(Exercise objective):
In the material below, find the line that contains "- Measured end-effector" and the line that contains "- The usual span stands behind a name", then write out exactly those two lines and everything between them.

^^^^^^^^^^^^^^^^

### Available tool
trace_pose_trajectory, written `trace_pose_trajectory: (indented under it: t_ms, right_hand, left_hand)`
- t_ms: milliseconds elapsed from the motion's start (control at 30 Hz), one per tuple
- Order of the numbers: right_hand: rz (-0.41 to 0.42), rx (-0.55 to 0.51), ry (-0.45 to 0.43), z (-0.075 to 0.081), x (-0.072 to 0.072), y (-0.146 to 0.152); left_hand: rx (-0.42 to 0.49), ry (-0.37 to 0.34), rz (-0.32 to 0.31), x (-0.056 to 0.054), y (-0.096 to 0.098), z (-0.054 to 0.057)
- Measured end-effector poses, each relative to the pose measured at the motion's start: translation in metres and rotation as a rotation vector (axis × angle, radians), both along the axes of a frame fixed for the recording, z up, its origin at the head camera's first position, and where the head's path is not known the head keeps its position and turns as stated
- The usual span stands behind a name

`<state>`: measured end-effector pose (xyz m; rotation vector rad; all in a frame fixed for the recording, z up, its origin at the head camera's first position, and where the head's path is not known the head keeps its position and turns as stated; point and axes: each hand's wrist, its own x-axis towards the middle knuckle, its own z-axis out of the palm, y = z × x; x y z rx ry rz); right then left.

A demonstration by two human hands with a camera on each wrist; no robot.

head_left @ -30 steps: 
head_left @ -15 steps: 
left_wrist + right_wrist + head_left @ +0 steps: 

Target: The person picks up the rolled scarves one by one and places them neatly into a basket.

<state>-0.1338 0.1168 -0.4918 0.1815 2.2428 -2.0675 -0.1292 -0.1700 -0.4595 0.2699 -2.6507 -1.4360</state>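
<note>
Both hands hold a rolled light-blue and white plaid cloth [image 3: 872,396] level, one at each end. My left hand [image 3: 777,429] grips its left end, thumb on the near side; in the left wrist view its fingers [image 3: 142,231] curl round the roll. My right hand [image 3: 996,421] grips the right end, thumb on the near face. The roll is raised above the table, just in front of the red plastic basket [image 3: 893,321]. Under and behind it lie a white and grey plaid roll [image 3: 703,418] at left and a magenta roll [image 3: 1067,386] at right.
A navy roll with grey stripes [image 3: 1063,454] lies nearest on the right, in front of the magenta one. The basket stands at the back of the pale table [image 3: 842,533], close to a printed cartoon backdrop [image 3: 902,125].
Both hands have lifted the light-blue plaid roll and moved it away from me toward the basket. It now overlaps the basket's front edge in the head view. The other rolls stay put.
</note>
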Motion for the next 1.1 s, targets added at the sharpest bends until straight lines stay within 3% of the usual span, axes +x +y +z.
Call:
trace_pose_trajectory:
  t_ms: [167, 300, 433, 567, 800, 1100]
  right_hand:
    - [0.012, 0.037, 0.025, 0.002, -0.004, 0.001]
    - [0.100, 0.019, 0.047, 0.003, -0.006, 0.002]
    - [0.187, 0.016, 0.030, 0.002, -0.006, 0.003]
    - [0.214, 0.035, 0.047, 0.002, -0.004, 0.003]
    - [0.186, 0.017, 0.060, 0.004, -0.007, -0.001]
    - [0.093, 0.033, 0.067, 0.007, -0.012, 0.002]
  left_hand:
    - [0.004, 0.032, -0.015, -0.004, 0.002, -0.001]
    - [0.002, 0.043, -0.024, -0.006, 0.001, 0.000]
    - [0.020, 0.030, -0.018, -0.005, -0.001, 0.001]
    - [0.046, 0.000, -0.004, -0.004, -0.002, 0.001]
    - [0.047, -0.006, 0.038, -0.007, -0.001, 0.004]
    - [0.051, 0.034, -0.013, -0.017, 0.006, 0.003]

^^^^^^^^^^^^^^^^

(Solution for this exercise):
- Measured end-effector poses, each relative to the pose measured at the motion's start: translation in metres and rotation as a rotation vector (axis × angle, radians), both along the axes of a frame fixed for the recording, z up, its origin at the head camera's first position, and where the head's path is not known the head keeps its position and turns as stated
- The usual span stands behind a name

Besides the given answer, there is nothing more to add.